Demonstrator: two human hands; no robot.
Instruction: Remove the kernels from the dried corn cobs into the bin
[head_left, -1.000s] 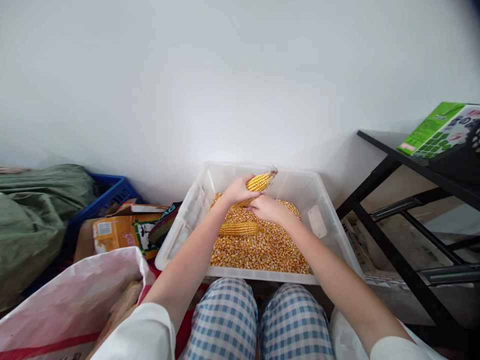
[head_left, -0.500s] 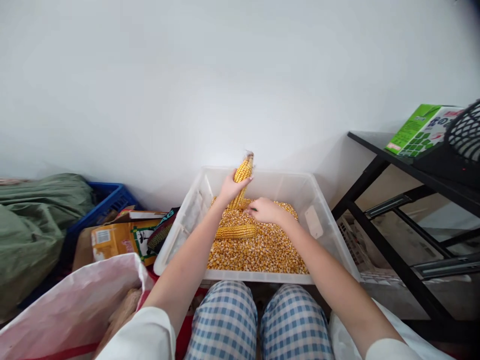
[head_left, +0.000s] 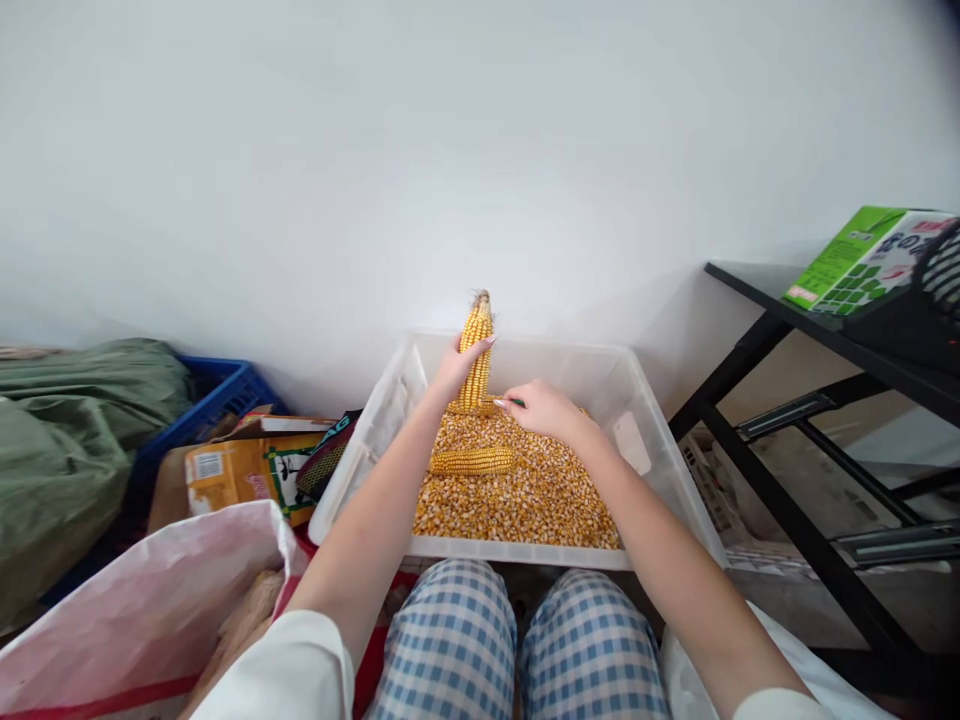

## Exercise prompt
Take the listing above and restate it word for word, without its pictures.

## Expected answer
Demonstrator: two human hands; no robot.
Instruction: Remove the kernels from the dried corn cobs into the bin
[head_left, -1.000s] 
[head_left, -0.500s] 
[head_left, +0.000s] 

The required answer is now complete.